Aim of the task. Everything in the records except the pictures must be copied out exactly.

Dataset extract.
BEGIN

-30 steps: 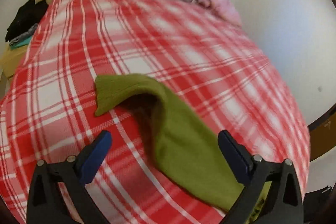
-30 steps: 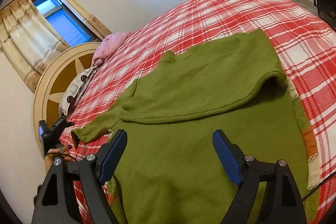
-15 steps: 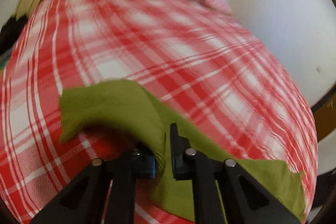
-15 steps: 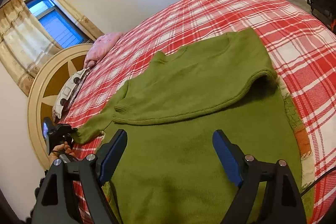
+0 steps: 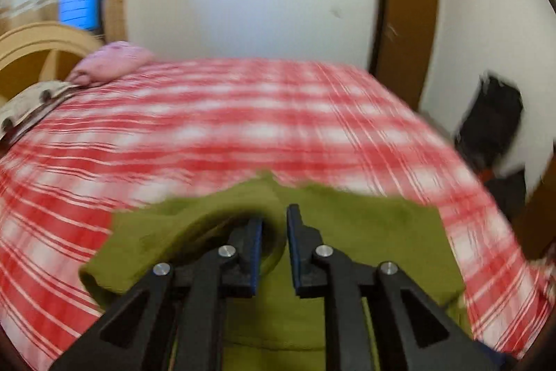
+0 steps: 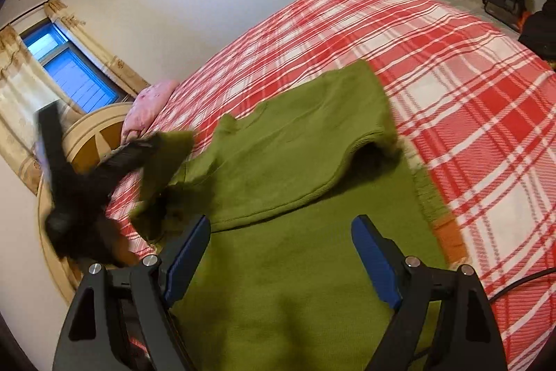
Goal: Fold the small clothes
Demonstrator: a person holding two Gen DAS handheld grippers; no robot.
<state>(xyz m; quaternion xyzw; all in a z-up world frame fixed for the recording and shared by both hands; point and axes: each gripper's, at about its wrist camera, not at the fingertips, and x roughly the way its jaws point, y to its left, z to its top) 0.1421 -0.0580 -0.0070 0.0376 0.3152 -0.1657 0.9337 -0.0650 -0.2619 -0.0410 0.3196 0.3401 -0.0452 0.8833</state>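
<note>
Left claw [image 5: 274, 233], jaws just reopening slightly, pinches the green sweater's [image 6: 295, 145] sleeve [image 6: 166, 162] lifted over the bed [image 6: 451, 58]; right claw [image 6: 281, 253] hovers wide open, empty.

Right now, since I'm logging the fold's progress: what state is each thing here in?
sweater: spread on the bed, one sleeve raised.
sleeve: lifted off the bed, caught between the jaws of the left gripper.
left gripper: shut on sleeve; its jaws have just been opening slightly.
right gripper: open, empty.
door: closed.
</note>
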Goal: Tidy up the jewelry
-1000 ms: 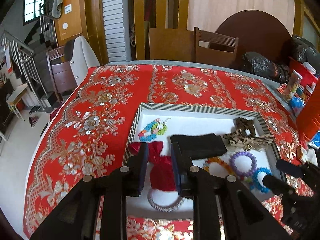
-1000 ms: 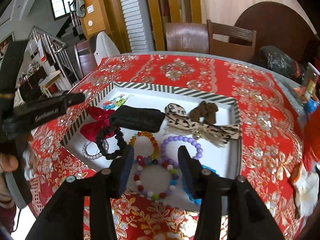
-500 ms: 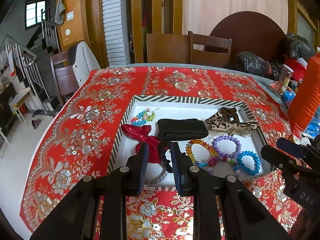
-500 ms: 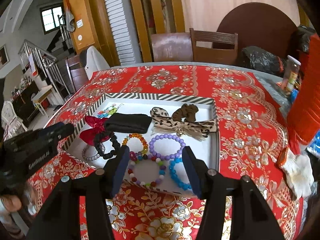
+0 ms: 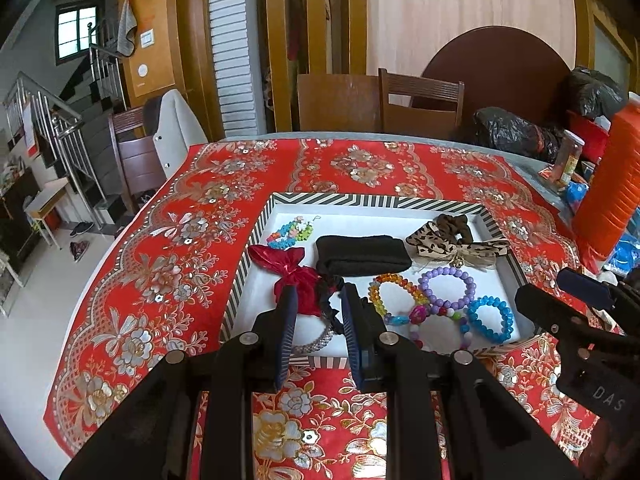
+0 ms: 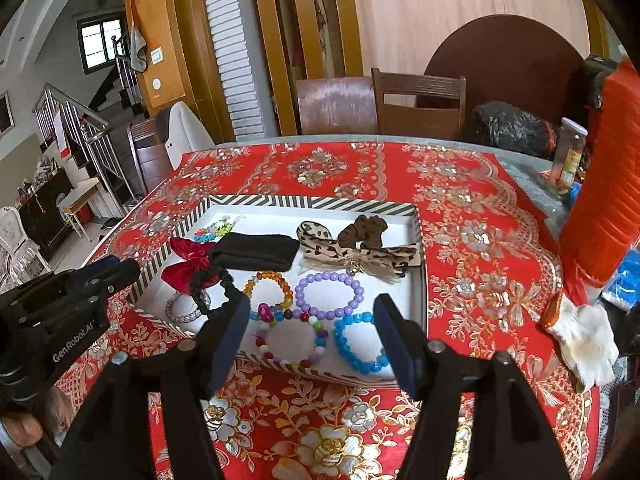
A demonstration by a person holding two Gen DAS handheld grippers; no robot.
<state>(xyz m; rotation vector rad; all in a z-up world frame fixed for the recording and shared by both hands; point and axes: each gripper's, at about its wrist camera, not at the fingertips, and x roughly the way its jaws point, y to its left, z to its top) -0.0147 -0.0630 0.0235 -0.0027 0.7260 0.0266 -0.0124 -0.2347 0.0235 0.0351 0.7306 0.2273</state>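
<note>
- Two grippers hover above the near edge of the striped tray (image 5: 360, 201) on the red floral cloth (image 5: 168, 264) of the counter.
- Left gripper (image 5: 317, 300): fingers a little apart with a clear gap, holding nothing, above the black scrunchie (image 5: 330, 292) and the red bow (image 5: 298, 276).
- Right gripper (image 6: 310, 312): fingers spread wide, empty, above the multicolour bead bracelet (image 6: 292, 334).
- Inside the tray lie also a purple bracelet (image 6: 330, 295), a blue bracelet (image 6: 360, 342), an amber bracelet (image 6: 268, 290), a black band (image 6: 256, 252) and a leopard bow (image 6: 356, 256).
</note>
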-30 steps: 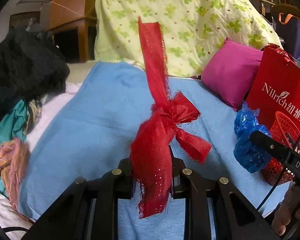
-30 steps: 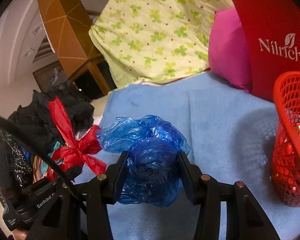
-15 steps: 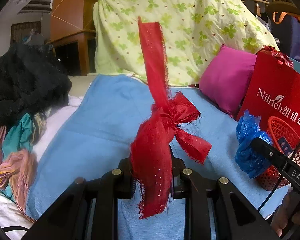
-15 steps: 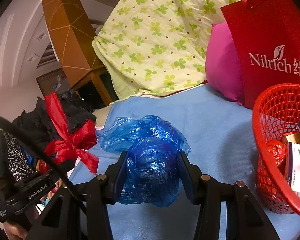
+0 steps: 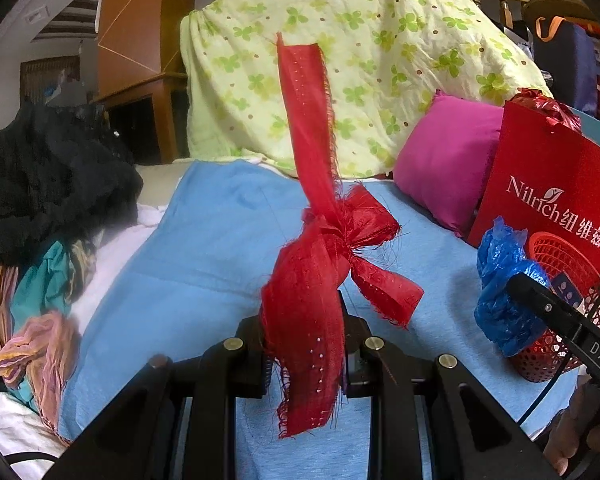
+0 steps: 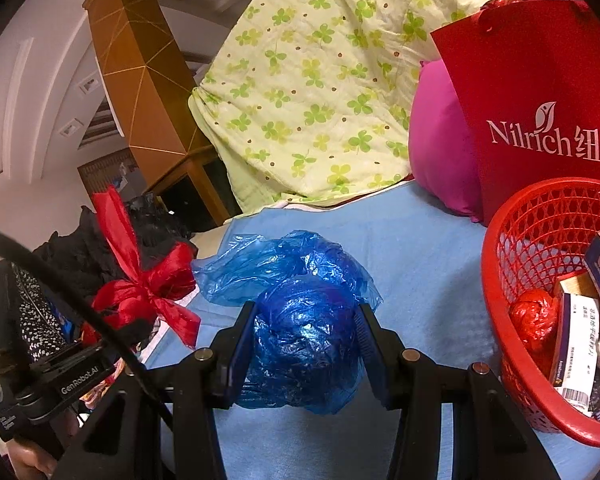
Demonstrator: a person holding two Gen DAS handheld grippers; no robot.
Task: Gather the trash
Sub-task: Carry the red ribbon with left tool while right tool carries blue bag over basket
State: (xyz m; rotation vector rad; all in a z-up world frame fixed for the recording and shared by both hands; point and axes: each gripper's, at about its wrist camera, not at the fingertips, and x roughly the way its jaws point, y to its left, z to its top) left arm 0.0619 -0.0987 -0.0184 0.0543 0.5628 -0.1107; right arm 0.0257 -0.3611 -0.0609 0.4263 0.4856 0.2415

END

Task answer.
-30 steps: 
-30 steps: 
-15 steps: 
-15 steps: 
+0 steps: 
+0 steps: 
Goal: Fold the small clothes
Demonstrator: a person holding two Gen DAS handheld grippers; no robot.
<state>(xyz m; quaternion xyzw; all in a z-up world frame fixed for the recording and shared by both hands; point and axes: each gripper's, at about its wrist camera, not at the fingertips, and x roughly the way its jaws point, y to its left, z to its top) 0.1421 -0.0580 -0.0070 0.0376 0.3152 -0.1657 0.9337 -0.0650 -0.2619 -0.0410 0.3196 0.3401 -0.0452 0.8833</state>
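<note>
Left claw [image 5: 274, 233], jaws just reopening slightly, pinches the green sweater's [image 6: 295, 145] sleeve [image 6: 166, 162] lifted over the bed [image 6: 451, 58]; right claw [image 6: 281, 253] hovers wide open, empty.

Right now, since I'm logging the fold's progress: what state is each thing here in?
sweater: spread on the bed, one sleeve raised.
sleeve: lifted off the bed, caught between the jaws of the left gripper.
left gripper: shut on sleeve; its jaws have just been opening slightly.
right gripper: open, empty.
door: closed.
</note>
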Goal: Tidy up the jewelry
-1000 ms: 
-1000 ms: 
-500 ms: 
-500 ms: 
+0 ms: 
+0 ms: 
A demonstration by a person holding two Gen DAS handheld grippers; no robot.
<state>(xyz m; rotation vector rad; all in a z-up world frame fixed for the recording and shared by both hands; point and axes: each gripper's, at about its wrist camera, not at the fingertips, and x roughly the way its jaws point, y to its left, z to its top) -0.0147 -0.0630 0.0235 -0.0027 0.7260 0.0266 -0.0124 -0.2347 0.0235 0.0351 0.7306 0.2273</state>
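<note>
- Two grippers hover above the near edge of the striped tray (image 5: 360, 201) on the red floral cloth (image 5: 168, 264) of the counter.
- Left gripper (image 5: 317, 300): fingers a little apart with a clear gap, holding nothing, above the black scrunchie (image 5: 330, 292) and the red bow (image 5: 298, 276).
- Right gripper (image 6: 310, 312): fingers spread wide, empty, above the multicolour bead bracelet (image 6: 292, 334).
- Inside the tray lie also a purple bracelet (image 6: 330, 295), a blue bracelet (image 6: 360, 342), an amber bracelet (image 6: 268, 290), a black band (image 6: 256, 252) and a leopard bow (image 6: 356, 256).
</note>
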-30 steps: 
-30 steps: 
-15 steps: 
-15 steps: 
+0 steps: 
+0 steps: 
Demonstrator: a person holding two Gen DAS handheld grippers; no robot.
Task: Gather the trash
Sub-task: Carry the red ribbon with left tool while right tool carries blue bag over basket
State: (xyz m; rotation vector rad; all in a z-up world frame fixed for the recording and shared by both hands; point and axes: each gripper's, at about its wrist camera, not at the fingertips, and x roughly the way its jaws point, y to its left, z to its top) left arm 0.0619 -0.0987 -0.0184 0.0543 0.5628 -0.1107; right arm 0.0257 -0.3611 -0.0609 0.4263 0.4856 0.2415

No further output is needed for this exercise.